Some users have reported ignition coil failure after the first 100,000 miles. So, it’s a common problem faced by Highlander owners. The symptoms you should be on the lookout for when this happens are:

  • Engine running roughly
  • Check Engine light coming on
  • Check Engine light is blinking


There are 6 ignition coils in the 2005 Toyota Highlander. The front three are located in the front portion of the motor. The other three are located below the air intake, which needs some work getting access to.  You may also know about the 2003 Toyota Highlander problem and solution.

You need to replace all 6 at the same time. Removing one or two isn’t a good idea. In fact, you also need to replace the spark plug at the same time. 

It’ll be harder to replace the rear ignition coils as you have to remove the intake to access it. Remember to use a fresh gasket when replacing the intake again. Hiring professionals for the job can cost above $200. 

Not fixing your ignition coil isn’t good for your car as well as the environment. So, make it your top priority when you see it. 


Here are some commonly asked questions when it comes to 2005 Toyota Highlander problems.

Q. How much does Toyota head gasket replacement cost?

Replacing the head gasket of your Toyota can be a costly affair. You can expect a cost of $1600 on average. The labor cost is $800 and the rest is the cost of replacement parts.

Q. How long is the 2005 Toyota Highlander’s life expectancy?

Although built to last 250,000 miles, the vehicle has outperformed in a lot of cases. Users report logging in more than 300,000 miles. If you travel the average daily distance, the car should last 18 to 22 years.

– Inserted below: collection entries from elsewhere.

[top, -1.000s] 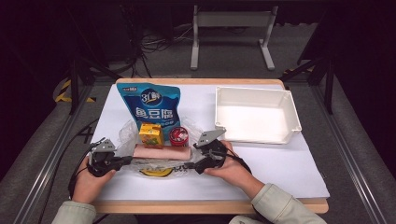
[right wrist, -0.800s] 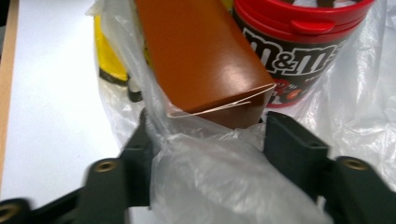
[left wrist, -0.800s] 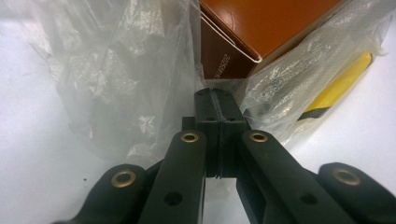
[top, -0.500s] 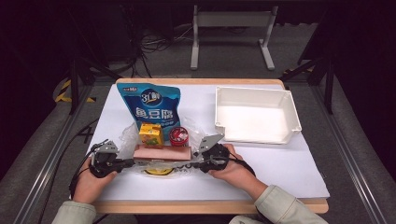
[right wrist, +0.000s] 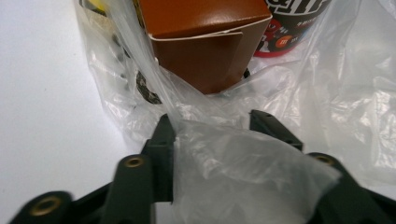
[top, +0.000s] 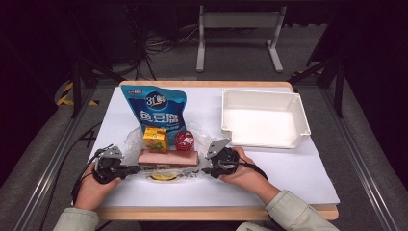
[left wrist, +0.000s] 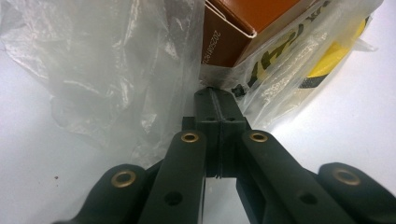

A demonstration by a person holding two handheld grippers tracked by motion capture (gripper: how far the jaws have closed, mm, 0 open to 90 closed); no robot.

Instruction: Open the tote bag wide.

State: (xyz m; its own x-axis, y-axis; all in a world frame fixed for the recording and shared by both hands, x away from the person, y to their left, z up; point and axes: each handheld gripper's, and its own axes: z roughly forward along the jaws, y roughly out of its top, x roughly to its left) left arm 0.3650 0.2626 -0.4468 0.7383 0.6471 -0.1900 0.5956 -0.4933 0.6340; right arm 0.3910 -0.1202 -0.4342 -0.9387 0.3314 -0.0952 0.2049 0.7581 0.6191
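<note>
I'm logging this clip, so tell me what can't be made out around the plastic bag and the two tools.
- Yellow packet, high view: under the brown box, so its label is unreadable.
- Right tool, right gripper view: plastic bag covers the gap, so the grip is unclear.
- Red can, right gripper view: cut off by the top edge.

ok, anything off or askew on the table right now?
Nothing spilled or damaged. The clear plastic bag lies crumpled and spread flat under the brown box, yellow carton and red can. Left gripper is shut on its film; film drapes between the open jaws of the right gripper. The white bin sits square.
</note>
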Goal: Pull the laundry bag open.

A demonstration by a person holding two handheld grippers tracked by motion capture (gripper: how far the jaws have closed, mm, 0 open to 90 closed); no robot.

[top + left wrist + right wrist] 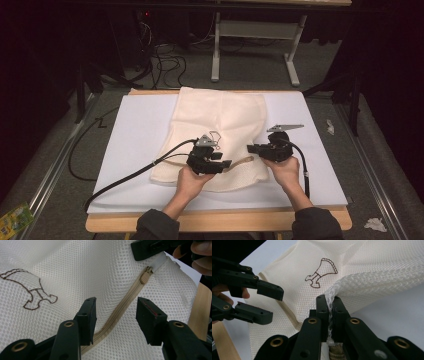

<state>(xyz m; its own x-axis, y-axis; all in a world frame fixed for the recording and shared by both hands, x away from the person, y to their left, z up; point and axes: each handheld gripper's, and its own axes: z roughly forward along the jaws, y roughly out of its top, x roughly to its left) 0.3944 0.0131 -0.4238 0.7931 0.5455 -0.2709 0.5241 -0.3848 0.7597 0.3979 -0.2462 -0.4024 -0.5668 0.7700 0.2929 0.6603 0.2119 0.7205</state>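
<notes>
A cream mesh bag [220, 120] lies flat on the white board [135, 135]. Its tan zipper [120, 310] runs along the near edge, with the zipper pull [145, 277] near the right end. My left gripper [115, 312] is open, its jaws standing either side of the zipper tape without touching it. My right gripper [329, 302] is shut on a bunched fold of the mesh at the bag's zipper end. In the high view the left gripper [227, 164] and the right gripper [251, 148] face each other across the zipper [244, 160]. A brown stitched motif [320, 273] marks the mesh.
The wooden table edge [225, 220] runs along the near side under the board. Black cables [125, 177] trail left off the table. A grey table frame [255, 45] stands behind. Crumpled paper [375, 224] and a green packet [15, 217] lie on the floor.
</notes>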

Q. How much is the 2005 Toyota Highlander air filter replacement cost?

You have to pay close to $110 if you take your car to an auto repair shop for the replacement. The air filter itself is cheap and you can get it under $20. However, the labor cost is $90-$95.

Final Words

When it comes to the 2005 Toyota Highlander problems, there are years of customer complaints that help us determine the most common threats. 

The 5 most prevalent issues are oil leaks, Check Engine Light coming on after an air filter replacement, malfunctioning O2 sensors, smoke coming from the exhaust, and ignition coil failure.

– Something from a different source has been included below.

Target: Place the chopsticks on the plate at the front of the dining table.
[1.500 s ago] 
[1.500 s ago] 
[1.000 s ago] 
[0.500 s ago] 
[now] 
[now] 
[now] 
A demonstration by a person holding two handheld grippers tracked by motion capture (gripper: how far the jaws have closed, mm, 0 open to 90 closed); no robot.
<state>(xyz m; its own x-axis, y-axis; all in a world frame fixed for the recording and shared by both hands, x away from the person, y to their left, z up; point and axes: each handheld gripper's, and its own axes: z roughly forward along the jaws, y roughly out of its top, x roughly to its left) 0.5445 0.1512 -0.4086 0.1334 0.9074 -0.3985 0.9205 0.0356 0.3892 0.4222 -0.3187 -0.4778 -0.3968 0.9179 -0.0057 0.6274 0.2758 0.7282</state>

That being said, it’s a great car that offers a long lifespan of 20 years. If you drive carefully and maintain your vehicle well, you can get more than the expected 250,000 miles from this car.

You don’t have to be too alarmed about these issues. Just follow the instructions we provided to fix the malfunctions. Also, ensure proper maintenance to keep the vehicle in pristine condition.